Jet Motors, which assembles cars meant for the rough Nigerian roads, is importing the power train of the vehicle from China’s Jing-Jin Electric Technologies Co., the battery from KeyPower, another Chinese firm, while the shock absorber is from Stellantis NV’s Jeep, according to Bloomberg.
According to the Managing Director of the auto company, Chidi Ajaere, the inadequate power supply across the country prompted the company to daily produce just 3 Jet Mover EVs, as against the 8 non-electric JET Mover mini buses.
Jet motors has 3 charging points in Lagos with a fourth one expected in neighbouring Ogun State later this year.
The company’s electric vans cost about $90,000, an amount that can best be described as huge or excessive in a country that has most of its citizens living below the poverty line and has been tagged the poverty capital of the world.
What the Managing Director of JET Motors is saying
Ajaere said that Jet Motors is currently in discussions with private investors, the government’s National Automotive Design and Development Agency and Canada’s Africa Development Capital that previously funded the research for the automobile, to invest in charging points in the country’s highways.

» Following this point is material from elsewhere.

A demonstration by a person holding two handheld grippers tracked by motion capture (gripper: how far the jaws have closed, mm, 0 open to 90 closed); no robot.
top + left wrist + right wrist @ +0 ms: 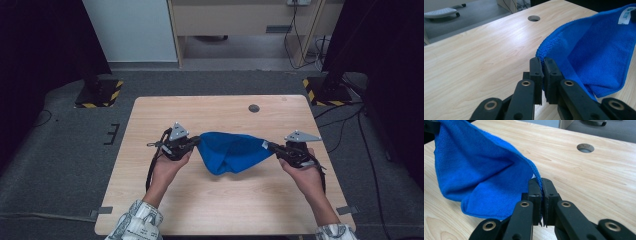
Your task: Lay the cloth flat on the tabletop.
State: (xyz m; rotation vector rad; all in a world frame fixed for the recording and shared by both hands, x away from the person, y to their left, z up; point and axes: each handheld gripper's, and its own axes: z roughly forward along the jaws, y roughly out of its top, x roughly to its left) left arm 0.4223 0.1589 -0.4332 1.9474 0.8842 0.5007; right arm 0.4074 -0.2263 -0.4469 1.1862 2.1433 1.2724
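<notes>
Left gripper [196, 142] pinched tight on one corner of the blue microfibre cloth [231, 151], right gripper [272, 146] clamped on the opposite corner. Both hands come in from the near edge, forearms angled inward, grippers pointing at each other. Cloth hangs between them over the middle of the light wooden desk [150, 165], long axis left-right, belly sagging toward the desk (contact unclear). White label [626, 15] at the right gripper's corner, writing too blurred to read.
</notes>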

He said, “We will be able to further drive up the demand and appetite for electric vehicles once we get the needed charging infrastructure. We can even use solar energy to charge the battery, which is cost-effective, compared to the standard electricity and it preserves the environment.”
Going further, he said that KeyPower is producing a 107.6 kilowatt-hour battery, with capacity to run the vehicle for 250 kilometers (155 miles). It charges for two hours, once a day and the batteries can be used for 11 years.

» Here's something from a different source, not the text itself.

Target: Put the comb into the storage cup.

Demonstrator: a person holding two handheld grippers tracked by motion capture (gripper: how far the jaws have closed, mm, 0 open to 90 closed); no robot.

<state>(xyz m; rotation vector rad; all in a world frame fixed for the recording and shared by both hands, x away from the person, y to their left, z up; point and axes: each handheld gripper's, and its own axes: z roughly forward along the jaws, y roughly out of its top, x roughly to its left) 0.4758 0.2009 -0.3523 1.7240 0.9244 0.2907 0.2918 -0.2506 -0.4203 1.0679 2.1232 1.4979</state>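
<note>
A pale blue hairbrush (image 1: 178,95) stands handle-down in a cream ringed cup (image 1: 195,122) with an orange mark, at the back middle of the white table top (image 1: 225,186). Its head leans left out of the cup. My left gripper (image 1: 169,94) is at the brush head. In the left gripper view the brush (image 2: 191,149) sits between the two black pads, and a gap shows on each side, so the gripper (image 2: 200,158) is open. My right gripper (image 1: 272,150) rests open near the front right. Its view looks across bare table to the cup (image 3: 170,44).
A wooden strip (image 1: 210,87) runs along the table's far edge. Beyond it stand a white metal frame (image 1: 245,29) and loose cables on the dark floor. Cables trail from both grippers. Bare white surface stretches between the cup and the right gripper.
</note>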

Ajaere said Jet Motors plans to increase production to 50 vehicles daily over the next 3 to 5 years if the charging points are installed in strategic locations in the country. He added that the company plans to meet rising demand from transportation and logistics firms turning to electric cars in Nigeria to reduce the impact of rising fuel prices and other maintenance charges.
He said, “We see immense opportunity for electric car makers to invest in Nigeria, if we look at just the population.’’
What you should know
- Earlier in June, in an effort to reduce carbon emission, GIGL, a courier and Logistics company partnered with JET Motor Company to launch its first electric vehicle (EVs) for deliveries in Lagos.

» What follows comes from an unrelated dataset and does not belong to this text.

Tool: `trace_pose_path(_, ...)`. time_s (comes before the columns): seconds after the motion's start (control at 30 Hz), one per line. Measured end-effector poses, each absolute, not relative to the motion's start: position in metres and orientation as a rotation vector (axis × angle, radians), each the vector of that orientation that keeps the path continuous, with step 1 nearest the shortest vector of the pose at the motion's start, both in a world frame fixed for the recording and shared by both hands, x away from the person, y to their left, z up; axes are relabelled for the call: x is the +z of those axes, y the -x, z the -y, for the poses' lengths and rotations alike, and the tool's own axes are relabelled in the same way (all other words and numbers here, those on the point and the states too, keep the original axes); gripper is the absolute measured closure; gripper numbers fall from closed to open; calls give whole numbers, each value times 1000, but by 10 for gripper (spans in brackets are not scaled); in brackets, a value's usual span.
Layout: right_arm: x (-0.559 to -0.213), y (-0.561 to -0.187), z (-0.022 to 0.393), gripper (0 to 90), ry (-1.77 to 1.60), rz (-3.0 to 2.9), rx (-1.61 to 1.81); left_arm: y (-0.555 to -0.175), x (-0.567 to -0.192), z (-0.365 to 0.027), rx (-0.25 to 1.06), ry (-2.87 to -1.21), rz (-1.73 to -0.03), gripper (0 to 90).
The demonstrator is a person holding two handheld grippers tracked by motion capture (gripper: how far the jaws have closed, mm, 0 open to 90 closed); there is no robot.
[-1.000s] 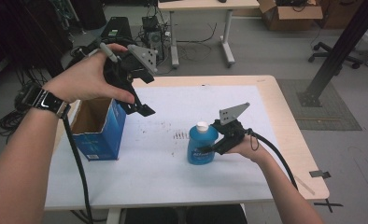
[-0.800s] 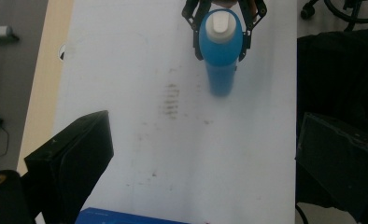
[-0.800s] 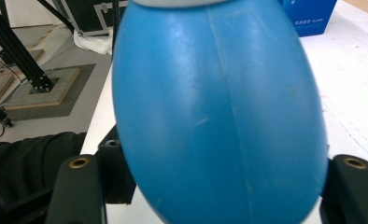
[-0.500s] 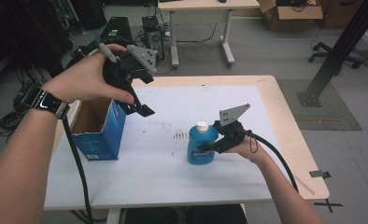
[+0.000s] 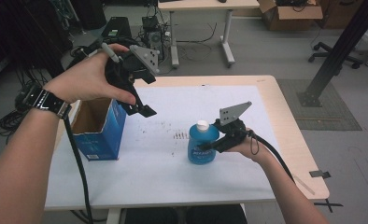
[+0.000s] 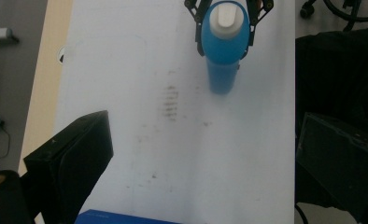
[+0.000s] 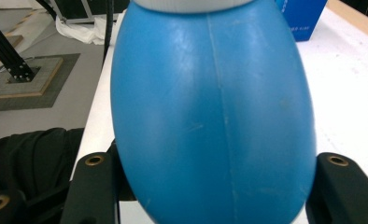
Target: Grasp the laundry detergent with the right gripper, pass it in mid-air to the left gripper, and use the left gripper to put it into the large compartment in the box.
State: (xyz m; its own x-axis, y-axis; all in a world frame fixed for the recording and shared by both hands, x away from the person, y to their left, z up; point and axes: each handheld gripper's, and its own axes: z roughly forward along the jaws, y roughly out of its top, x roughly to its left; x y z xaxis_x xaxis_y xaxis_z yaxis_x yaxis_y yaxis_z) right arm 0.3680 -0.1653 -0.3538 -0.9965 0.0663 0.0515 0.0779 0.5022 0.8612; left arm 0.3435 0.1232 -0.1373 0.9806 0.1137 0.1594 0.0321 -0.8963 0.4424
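The right gripper (image 5: 209,145) has just closed its jaws on the upright blue plastic bottle with a white cap (image 5: 202,143), so the grasp looks done and a straight lift toward the open blue cardboard box (image 5: 99,122) seems next, while the left gripper (image 5: 142,108) hovers with jaws apart.

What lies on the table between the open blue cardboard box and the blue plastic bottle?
In the high view, only bare white table sheet with small dark marks.

The blue bottle (image 5: 202,149) is a rounded plastic bottle with a white cap and a label low on its front. It stands upright on the white sheet covering the table (image 5: 294,140), right of the middle, well apart from the open blue box (image 5: 98,128) at the left side
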Motion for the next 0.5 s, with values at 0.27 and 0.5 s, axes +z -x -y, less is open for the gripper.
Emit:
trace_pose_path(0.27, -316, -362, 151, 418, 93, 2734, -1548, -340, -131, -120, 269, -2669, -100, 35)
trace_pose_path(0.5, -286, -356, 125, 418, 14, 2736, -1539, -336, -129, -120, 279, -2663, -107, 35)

- Nairametrics had some days ago reported that JET Motor Company said that Electric Vehicles (EVs) reduce the number of engine parts by 70%, thereby cutting maintenance costs over the internal combustion engines, its counterpart.
- Since the Federal Government started encouraging investment in renewable energy, there appears to be a growing potential for electric vehicles. The government recently said it plans to set aside 10% of the N2.3 trillion ($5.6 billion) it is spending to spur an economic revival, toward providing solar power for households.
- Nigeria has pledged to reduce carbon emissions, 20% by 2030 under the Paris Climate Agreement.